## Aim of the task
Among the entries, which lines carry the string "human"? Copy every one.
═════ Task material ═════
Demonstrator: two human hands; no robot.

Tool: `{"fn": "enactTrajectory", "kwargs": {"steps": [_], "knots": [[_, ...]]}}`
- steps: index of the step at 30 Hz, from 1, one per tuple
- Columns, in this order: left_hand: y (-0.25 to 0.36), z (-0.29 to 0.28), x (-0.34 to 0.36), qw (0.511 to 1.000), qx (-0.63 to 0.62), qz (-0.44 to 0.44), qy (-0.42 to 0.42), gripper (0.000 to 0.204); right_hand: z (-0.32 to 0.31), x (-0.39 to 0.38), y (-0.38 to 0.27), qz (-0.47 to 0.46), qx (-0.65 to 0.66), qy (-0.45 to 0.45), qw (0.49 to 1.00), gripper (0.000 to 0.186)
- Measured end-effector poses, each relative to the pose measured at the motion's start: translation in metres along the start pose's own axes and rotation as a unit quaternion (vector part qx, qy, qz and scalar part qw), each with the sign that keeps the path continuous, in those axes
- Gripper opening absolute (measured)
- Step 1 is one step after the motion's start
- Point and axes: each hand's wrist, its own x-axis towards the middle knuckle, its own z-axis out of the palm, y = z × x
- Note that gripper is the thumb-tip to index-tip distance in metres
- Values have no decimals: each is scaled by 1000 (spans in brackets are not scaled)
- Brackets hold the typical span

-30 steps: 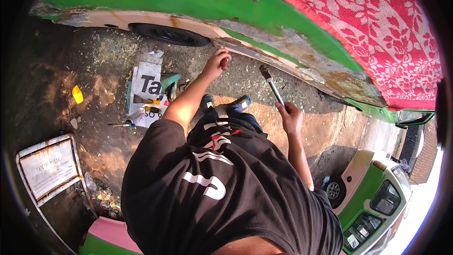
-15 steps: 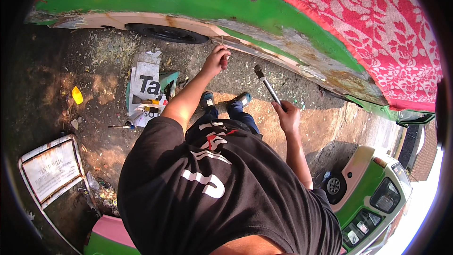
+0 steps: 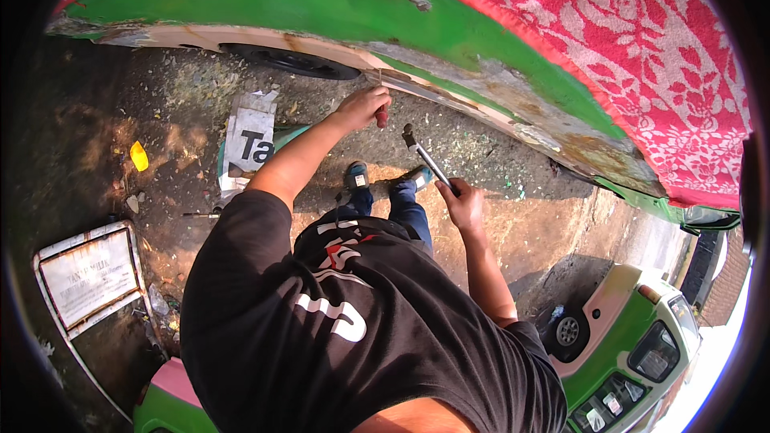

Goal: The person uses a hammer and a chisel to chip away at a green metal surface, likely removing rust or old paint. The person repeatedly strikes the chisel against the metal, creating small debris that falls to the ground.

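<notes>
My left hand (image 3: 362,106) is closed around the red handle of a screwdriver (image 3: 382,117). Its thin shaft points away from me, at the lower edge of a green vehicle (image 3: 321,0) with worn, scraped paint; whether the tip touches the metal I cannot tell. In my right hand (image 3: 464,207) is a hammer (image 3: 431,162), gripped near the end of its dark handle. The hammer's dark head is raised, a short way right of the screwdriver handle and apart from it.
A red and white floral cloth (image 3: 609,40) drapes over the vehicle, above its black wheel (image 3: 297,62). On the ground to the left are a printed sheet (image 3: 250,140), a yellow object (image 3: 139,156) and a rusty-framed sign (image 3: 88,281). Another green vehicle (image 3: 618,337) stands behind right.
The hammer and my right hand have moved left, bringing the head closer to the screwdriver. My left hand stays at the vehicle's lower edge. My torso and the view have shifted slightly.
</notes>
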Motion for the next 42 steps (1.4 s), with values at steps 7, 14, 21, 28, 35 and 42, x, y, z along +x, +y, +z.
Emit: {"fn": "enactTrajectory", "kwargs": {"steps": [7,14,21,28,35,42], "knots": [[-10,0,7,982,174,64,-19,30,9,-4,11,10,-26,-8,1000,36],[-10,-5,16,987,139,74,-31,20,41,-19,19,-123,54,63,989,22],[3,-12,34,998,17,-64,-16,19,76,2,28,-78,-50,75,993,21],[2,-4,24,999,46,9,3,22,68,-23,30,-32,70,148,986,25],[11,-4,23,997,57,29,-49,19,61,-15,36,-32,79,118,989,28],[0,5,14,997,70,29,-23,21,58,-18,34,-10,78,108,991,26]]}}
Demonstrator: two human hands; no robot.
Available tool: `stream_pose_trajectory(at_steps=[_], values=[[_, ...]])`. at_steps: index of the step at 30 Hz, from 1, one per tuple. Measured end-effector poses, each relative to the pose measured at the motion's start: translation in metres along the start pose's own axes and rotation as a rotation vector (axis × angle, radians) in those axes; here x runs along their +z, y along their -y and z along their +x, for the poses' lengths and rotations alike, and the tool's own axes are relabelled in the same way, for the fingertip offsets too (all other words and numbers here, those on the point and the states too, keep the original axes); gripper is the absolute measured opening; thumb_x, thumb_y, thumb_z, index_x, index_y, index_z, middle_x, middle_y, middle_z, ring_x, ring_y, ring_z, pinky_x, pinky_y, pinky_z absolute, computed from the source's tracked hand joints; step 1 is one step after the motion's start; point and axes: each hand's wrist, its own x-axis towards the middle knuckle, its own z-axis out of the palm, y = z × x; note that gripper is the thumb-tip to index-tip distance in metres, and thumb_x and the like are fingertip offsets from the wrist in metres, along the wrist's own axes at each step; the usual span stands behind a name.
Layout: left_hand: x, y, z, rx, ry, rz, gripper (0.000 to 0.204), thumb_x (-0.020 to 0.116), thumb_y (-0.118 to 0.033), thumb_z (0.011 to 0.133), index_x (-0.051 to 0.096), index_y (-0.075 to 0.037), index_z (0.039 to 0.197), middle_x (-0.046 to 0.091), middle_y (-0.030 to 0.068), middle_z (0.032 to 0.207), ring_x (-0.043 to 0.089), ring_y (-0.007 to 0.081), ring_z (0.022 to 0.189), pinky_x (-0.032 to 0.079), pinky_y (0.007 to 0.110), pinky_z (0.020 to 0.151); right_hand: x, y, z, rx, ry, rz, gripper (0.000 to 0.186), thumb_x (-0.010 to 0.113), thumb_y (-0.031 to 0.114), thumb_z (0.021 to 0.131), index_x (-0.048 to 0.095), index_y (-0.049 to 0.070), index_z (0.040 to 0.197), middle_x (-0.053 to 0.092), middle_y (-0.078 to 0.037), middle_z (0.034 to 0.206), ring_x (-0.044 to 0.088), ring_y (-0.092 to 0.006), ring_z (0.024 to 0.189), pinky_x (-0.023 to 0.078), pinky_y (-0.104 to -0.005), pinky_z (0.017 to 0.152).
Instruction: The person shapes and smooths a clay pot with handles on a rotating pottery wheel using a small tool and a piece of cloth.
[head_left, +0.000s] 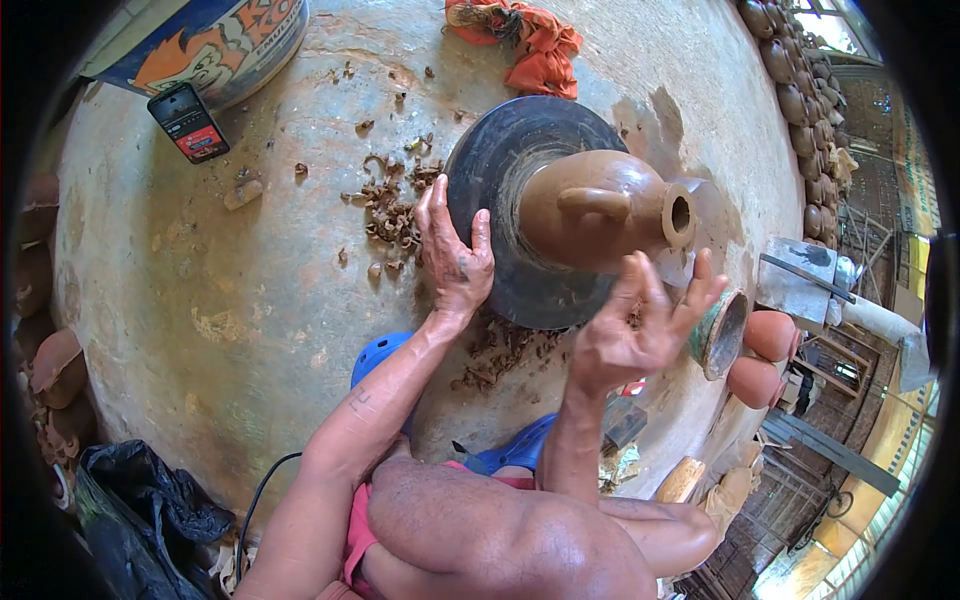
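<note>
1. The brown clay jug [548,228] stood on the black wheel [470,170], in front of the person; because of the wide lens, I could not judge if it leaned. If it sat off centre or was poorly fixed, a turn could make it wobble or slide.

2. The left hand [458,262] lay at the near left edge of the wheel, its fingers spread and clasping nothing. A sudden push from there could jerk the wheel, and the jug with it.

3. The right hand [638,338] was raised near the jug's neck, fingers half bent; whether they pinched something small, I could not tell. A careless knuckle might dent the neck, if the clay was soft.

4. The handle [595,203] stuck out from the jug's side, so a passing hand could catch it and crack its joints.

5. Clay shavings [388,205] lay beside the wheel; crumbs picked up by the fingers could scratch the smooth wall.
</note>
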Motion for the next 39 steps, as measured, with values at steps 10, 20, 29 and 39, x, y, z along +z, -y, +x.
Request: stream_pose_trajectory(at_steps=[10, 20, 29, 39], values=[[-0.003, 0.004, -0.002, -0.034, 0.011, 0.003, 0.071, 0.071, -0.025, 0.104, 0.037, -0.004, 0.163, 0.049, 0.0271, 0.15, 0.051, 0.045, 0.139, 0.043, 0.053, 0.117, -0.011, 0.011, 0.023, 0.204, 0.424, 0.231, 0.055, 0.085, 0.023, 0.097, 0.069, 0.009, 0.147, 0.065, -0.005, 0.07, 0.058, -0.0165, 0.058, 0.05, -0.0347, 0.059], [0.0, -0.003, 0.001, -0.038, 0.019, -0.003, 0.07, 0.072, -0.023, 0.103, 0.038, -0.002, 0.161, 0.048, 0.0278, 0.15, 0.05, 0.0458, 0.14, 0.042, 0.054, 0.119, 0.011, 0.023, -0.025, 0.085, 0.729, 0.143, 0.098, 0.072, 0.044, 0.101, 0.021, -0.001, 0.171, 0.067, -0.015, 0.057, 0.07, -0.037, 0.051, 0.054, -0.0483, 0.049], [0.0, -0.002, 0.002, -0.018, 0.007, 0.006, 0.069, 0.071, -0.024, 0.105, 0.038, -0.004, 0.162, 0.05, 0.0268, 0.149, 0.051, 0.0449, 0.138, 0.043, 0.054, 0.117, -0.022, -0.01, 0.034, -0.132, 0.148, 0.189, 0.016, 0.085, 0.006, 0.09, 0.07, 0.002, 0.093, 0.073, -0.012, 0.109, 0.068, -0.0312, 0.108, 0.055, -0.0445, 0.089], [-0.006, 0.003, 0.02, -0.006, 0.071, 0.011, 0.069, 0.072, -0.025, 0.103, 0.042, -0.002, 0.16, 0.051, 0.0276, 0.15, 0.05, 0.0458, 0.14, 0.041, 0.054, 0.119, 0.005, -0.023, 0.129, -0.782, 0.522, 0.033, 0.04, 0.087, 0.033, 0.081, 0.078, 0.016, 0.116, 0.073, -0.002, 0.121, 0.064, -0.0274, 0.123, 0.045, -0.0465, 0.105]])
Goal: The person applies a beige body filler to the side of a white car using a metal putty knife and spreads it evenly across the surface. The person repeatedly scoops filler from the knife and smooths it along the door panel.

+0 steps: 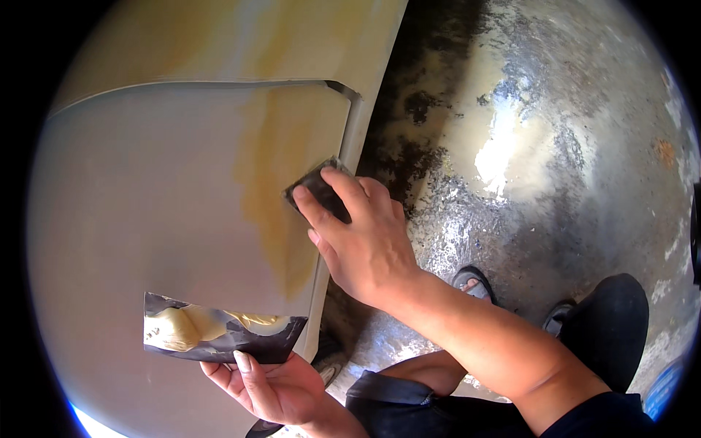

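Observation:
My left hand grips the lower edge of a dark flat mixing board, thumb on top. On the board lies a cream-yellow lump of putty, with more smeared toward its right end. Between the fingers and thumb of my right hand is a thin dark putty spreader. It lies at the right edge of a large grey panel, over a yellowish streak of putty. Whether its working edge touches the surface is hard to tell.
Above the panel, across a curved gap, is another pale surface with yellowish patches. A stained, shiny concrete floor lies to the right. Sandalled feet and dark-clothed legs are at the lower right.

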`<state>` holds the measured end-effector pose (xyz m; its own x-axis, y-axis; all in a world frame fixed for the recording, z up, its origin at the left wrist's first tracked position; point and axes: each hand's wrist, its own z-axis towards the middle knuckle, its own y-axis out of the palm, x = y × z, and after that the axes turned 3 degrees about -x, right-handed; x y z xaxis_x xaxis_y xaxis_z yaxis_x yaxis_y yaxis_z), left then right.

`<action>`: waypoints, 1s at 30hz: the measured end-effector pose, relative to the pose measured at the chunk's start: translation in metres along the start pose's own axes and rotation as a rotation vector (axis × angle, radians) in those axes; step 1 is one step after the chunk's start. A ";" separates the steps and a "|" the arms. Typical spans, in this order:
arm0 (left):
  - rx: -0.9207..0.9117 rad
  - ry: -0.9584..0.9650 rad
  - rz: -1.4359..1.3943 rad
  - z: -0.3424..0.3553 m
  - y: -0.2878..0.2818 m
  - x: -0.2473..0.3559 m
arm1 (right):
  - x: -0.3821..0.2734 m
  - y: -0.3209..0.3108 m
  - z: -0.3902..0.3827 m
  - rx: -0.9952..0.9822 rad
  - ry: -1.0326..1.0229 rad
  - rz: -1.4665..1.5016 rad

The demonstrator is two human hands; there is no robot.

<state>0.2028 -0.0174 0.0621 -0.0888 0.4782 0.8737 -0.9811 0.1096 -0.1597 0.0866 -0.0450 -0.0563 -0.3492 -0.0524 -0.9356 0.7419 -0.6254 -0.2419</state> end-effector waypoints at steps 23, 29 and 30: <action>-0.003 -0.084 -0.017 0.002 0.010 -0.002 | 0.027 -0.007 0.009 0.107 -0.075 0.148; -0.023 -0.149 -0.023 0.001 0.012 -0.001 | 0.031 -0.035 -0.016 -0.194 0.051 0.819; -0.049 -0.166 -0.027 0.000 0.012 -0.002 | 0.037 -0.043 -0.017 -0.316 -0.009 1.026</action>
<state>0.1912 -0.0170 0.0589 -0.0940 0.3245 0.9412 -0.9743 0.1643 -0.1539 0.0513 -0.0064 -0.0852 0.5219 -0.4443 -0.7281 0.7973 -0.0494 0.6016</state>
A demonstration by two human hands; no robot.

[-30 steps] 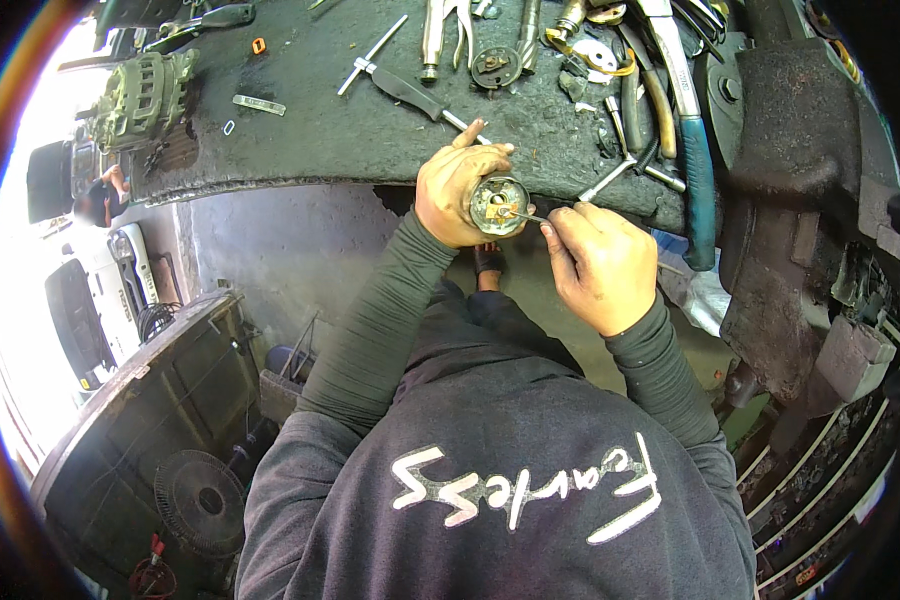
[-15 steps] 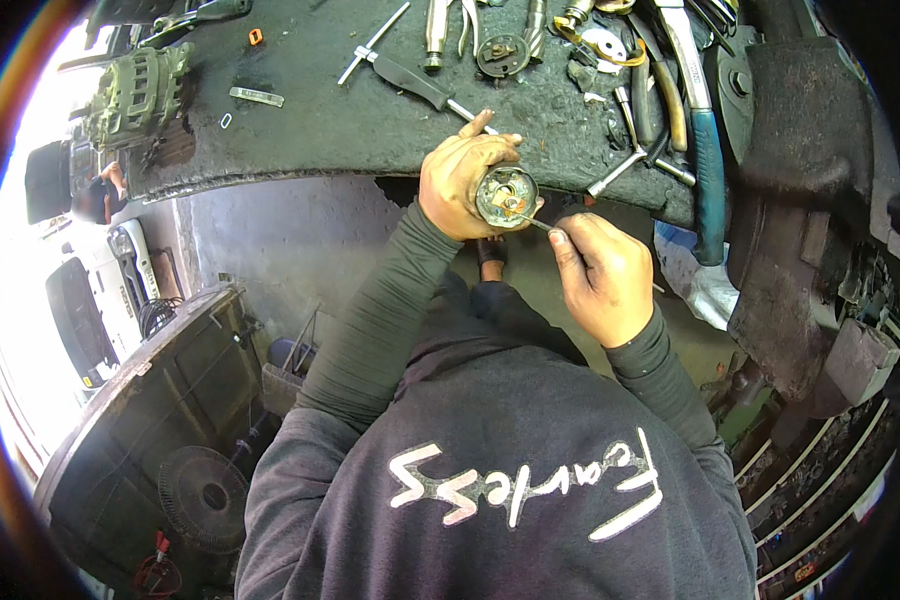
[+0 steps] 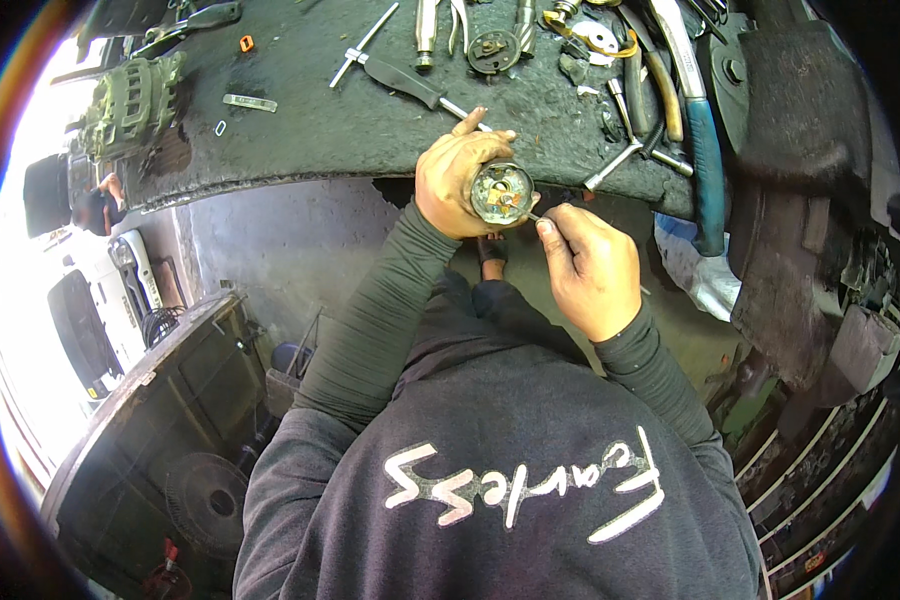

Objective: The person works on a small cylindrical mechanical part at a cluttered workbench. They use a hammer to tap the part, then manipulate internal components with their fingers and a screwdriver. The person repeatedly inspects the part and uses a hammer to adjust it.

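Silvery metal, round and open-faced, the cup-shaped part [image 3: 502, 193] with copper-coloured pieces inside sits just off the near edge of the worn dark-green table [image 3: 300, 140]. The left hand [image 3: 452, 188] curls its fingers around the part's side, index finger extended. The right hand [image 3: 595, 272] pinches a thin grey metal rod [image 3: 536, 217] between closed fingers, beside the rim; whether its tip touches is unclear. Beyond lies a black-handled tool with a silver shaft [image 3: 402, 82].

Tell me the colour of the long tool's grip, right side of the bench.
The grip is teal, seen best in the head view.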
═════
## Expected answer
Demonstrator: two human hands; no robot.
Demonstrator: two human hands; no robot.
The demonstrator is two human hands; there is no robot.
A demonstration by two human hands; no robot.

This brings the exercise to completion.